When you think of canals, Venice, Amsterdam and Bangkok come to mind. Not Berlin. Yet it has almost 200 kilometres of navigable waterways. Canals, and so much green, so many trees, parks and bicycle paths? Where was the Berlin of popular imagination? Of shadows and spies? That Amsterdam comes to mind isn't surprising; Dutch immigrants who moved into the swampy Berlin area in the early 18th century proceeded to drain the area and build dams - as the Dutch seem to do.
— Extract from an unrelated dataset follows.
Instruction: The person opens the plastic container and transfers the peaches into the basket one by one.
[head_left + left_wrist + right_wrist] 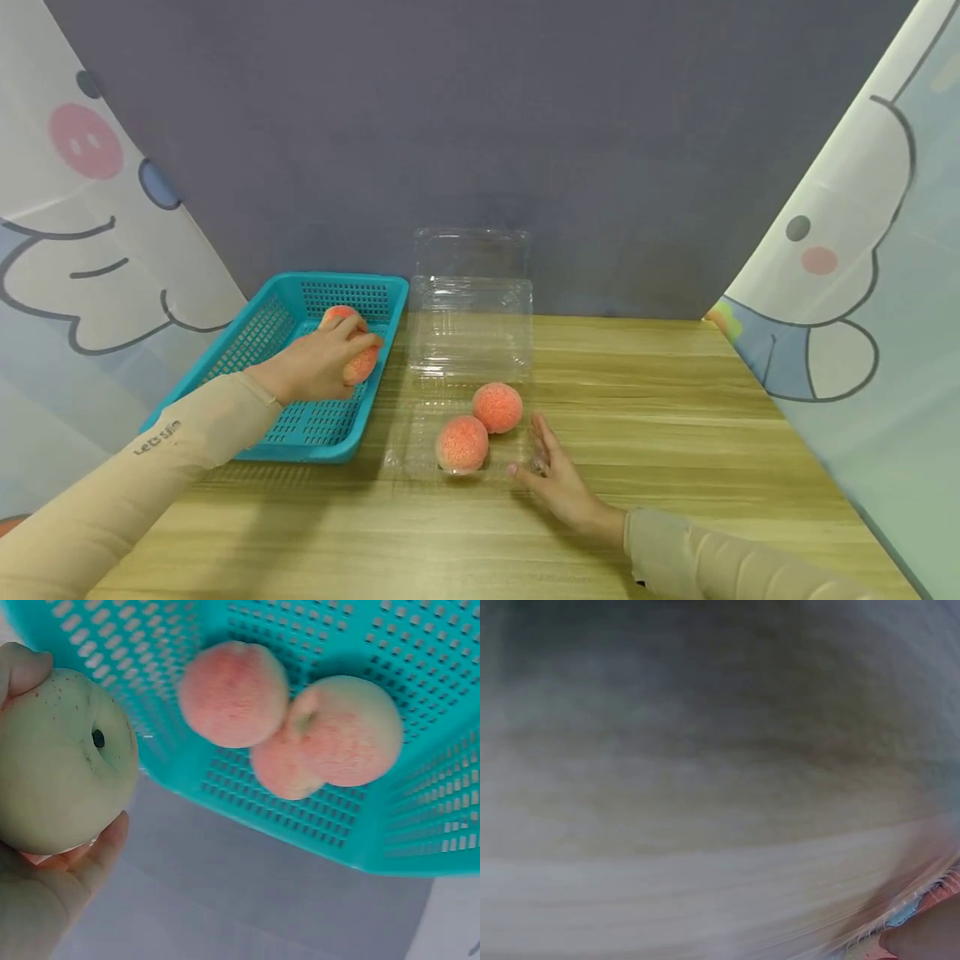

The avenues that grew up on top of these dams still exist today, as is evident in their names: Kurfurstendamm, Kaiserdamm and Mehringdamm.

I have never seen so much graffiti as in the new Berlin: there is graffiti everywhere. Some clever walls painted at railway stations, and more on every conceivable flat vertical surface through the entire city. The place must be crawling alive at night with adolescents, armed with spray cans in the other. Maybe it's a fallout from the demise of The Wall. At one time they could deface or decorate that with impunity; now, rather than face the withdrawal symptoms, the whole city is fair game.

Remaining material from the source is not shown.